"""
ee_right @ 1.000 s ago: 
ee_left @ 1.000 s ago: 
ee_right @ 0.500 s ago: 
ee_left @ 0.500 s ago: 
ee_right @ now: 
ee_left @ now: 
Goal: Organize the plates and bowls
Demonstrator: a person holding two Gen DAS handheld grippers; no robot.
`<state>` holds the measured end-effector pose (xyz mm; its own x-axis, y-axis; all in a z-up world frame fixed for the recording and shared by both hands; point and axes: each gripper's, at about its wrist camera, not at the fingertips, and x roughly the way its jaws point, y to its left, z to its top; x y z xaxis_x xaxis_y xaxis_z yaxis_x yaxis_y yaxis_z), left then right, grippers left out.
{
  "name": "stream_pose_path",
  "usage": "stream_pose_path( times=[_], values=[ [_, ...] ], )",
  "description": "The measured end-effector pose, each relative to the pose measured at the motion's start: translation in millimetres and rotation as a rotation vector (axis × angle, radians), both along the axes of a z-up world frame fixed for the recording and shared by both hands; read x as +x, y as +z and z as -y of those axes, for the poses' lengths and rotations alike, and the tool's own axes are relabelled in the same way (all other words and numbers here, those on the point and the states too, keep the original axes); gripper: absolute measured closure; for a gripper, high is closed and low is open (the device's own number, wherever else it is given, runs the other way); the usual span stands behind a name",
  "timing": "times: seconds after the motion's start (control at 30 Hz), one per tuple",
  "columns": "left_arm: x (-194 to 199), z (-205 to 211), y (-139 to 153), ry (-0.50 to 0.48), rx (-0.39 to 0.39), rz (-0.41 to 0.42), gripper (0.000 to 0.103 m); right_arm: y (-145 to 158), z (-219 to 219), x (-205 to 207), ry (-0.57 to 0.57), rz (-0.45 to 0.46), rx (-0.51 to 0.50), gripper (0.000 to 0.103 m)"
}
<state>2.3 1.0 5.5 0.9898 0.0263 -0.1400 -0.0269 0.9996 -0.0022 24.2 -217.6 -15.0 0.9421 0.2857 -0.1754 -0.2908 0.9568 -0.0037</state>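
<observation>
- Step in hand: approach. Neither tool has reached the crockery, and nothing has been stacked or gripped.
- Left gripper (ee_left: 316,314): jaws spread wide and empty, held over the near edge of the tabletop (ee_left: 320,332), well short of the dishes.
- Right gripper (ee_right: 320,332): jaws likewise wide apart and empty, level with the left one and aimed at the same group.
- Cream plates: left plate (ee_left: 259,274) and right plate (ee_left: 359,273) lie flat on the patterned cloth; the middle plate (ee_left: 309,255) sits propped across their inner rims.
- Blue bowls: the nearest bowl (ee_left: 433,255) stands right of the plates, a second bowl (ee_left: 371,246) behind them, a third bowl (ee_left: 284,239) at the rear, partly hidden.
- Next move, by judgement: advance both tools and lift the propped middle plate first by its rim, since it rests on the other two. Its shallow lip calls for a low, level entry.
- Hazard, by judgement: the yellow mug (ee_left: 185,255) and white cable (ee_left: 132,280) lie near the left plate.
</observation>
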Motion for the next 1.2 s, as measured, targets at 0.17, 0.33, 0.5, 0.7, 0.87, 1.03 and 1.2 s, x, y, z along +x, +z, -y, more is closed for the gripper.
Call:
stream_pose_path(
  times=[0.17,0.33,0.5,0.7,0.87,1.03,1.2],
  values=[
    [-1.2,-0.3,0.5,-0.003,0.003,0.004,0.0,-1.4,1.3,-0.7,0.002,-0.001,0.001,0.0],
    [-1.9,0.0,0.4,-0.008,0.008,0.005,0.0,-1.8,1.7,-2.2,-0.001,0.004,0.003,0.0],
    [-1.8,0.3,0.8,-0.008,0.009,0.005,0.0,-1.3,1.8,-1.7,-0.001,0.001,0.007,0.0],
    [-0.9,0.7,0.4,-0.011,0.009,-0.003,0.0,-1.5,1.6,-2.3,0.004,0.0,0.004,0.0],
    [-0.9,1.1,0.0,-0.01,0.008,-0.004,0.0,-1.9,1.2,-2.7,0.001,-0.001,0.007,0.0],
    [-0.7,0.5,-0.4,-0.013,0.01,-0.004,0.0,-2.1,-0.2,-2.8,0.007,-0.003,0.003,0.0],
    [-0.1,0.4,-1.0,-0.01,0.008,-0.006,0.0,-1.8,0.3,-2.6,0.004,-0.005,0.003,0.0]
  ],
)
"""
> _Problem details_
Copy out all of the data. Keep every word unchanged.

> _Exercise response_
ee_right @ 1.000 s ago: 
ee_left @ 1.000 s ago: 
ee_right @ 0.500 s ago: 
ee_left @ 0.500 s ago: 
ee_right @ now: 
ee_left @ now: 
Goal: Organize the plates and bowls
Demonstrator: a person holding two Gen DAS handheld grippers; no robot.
`<state>` holds the measured end-effector pose (xyz mm; its own x-axis, y-axis; all in a z-up world frame fixed for the recording and shared by both hands; point and axes: each gripper's, at about its wrist camera, not at the fingertips, and x roughly the way its jaws point, y to its left, z to its top; x y z xaxis_x xaxis_y xaxis_z yaxis_x yaxis_y yaxis_z), left then right, grippers left out.
{
  "name": "stream_pose_path",
  "usage": "stream_pose_path( times=[_], values=[ [_, ...] ], )",
  "description": "The measured end-effector pose, each relative to the pose measured at the motion's start: translation in millimetres and rotation as a rotation vector (axis × angle, radians), both along the axes of a z-up world frame fixed for the recording and shared by both hands; read x as +x, y as +z and z as -y of those axes, for the poses' lengths and rotations alike, and the tool's own axes are relabelled in the same way (all other words and numbers here, those on the point and the states too, keep the original axes); gripper: absolute measured closure; for a gripper, high is closed and low is open (the device's own number, wherever else it is given, runs the other way); the usual span stands behind a name",
  "timing": "times: seconds after the motion's start (control at 30 Hz), one per tuple",
  "columns": "left_arm: x (-194 to 199), z (-205 to 211), y (-139 to 153), ry (-0.50 to 0.48), rx (-0.39 to 0.39), rz (-0.41 to 0.42), gripper (0.000 to 0.103 m); right_arm: y (-145 to 158), z (-219 to 219), x (-205 to 207), ry (-0.57 to 0.57), rz (-0.45 to 0.46), rx (-0.51 to 0.50), gripper (0.000 to 0.103 m)"
}
<state>2.3 1.0 5.5 0.9898 0.0263 -0.1400 -0.0269 0.9996 -0.0022 24.2 -217.6 -15.0 0.9421 0.2857 -0.1754 -0.2908 0.9568 -0.0037</state>
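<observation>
- Step in hand: approach. Neither tool has reached the crockery, and nothing has been stacked or gripped.
- Left gripper (ee_left: 316,314): jaws spread wide and empty, held over the near edge of the tabletop (ee_left: 320,332), well short of the dishes.
- Right gripper (ee_right: 320,332): jaws likewise wide apart and empty, level with the left one and aimed at the same group.
- Cream plates: left plate (ee_left: 259,274) and right plate (ee_left: 359,273) lie flat on the patterned cloth; the middle plate (ee_left: 309,255) sits propped across their inner rims.
- Blue bowls: the nearest bowl (ee_left: 433,255) stands right of the plates, a second bowl (ee_left: 371,246) behind them, a third bowl (ee_left: 284,239) at the rear, partly hidden.
- Next move, by judgement: advance both tools and lift the propped middle plate first by its rim, since it rests on the other two. Its shallow lip calls for a low, level entry.
- Hazard, by judgement: the yellow mug (ee_left: 185,255) and white cable (ee_left: 132,280) lie near the left plate.
</observation>
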Motion for the next 1.2 s, as measured, targets at 0.17, 0.33, 0.5, 0.7, 0.87, 1.03 and 1.2 s, x, y, z along +x, +z, -y, more is closed for the gripper.
Call:
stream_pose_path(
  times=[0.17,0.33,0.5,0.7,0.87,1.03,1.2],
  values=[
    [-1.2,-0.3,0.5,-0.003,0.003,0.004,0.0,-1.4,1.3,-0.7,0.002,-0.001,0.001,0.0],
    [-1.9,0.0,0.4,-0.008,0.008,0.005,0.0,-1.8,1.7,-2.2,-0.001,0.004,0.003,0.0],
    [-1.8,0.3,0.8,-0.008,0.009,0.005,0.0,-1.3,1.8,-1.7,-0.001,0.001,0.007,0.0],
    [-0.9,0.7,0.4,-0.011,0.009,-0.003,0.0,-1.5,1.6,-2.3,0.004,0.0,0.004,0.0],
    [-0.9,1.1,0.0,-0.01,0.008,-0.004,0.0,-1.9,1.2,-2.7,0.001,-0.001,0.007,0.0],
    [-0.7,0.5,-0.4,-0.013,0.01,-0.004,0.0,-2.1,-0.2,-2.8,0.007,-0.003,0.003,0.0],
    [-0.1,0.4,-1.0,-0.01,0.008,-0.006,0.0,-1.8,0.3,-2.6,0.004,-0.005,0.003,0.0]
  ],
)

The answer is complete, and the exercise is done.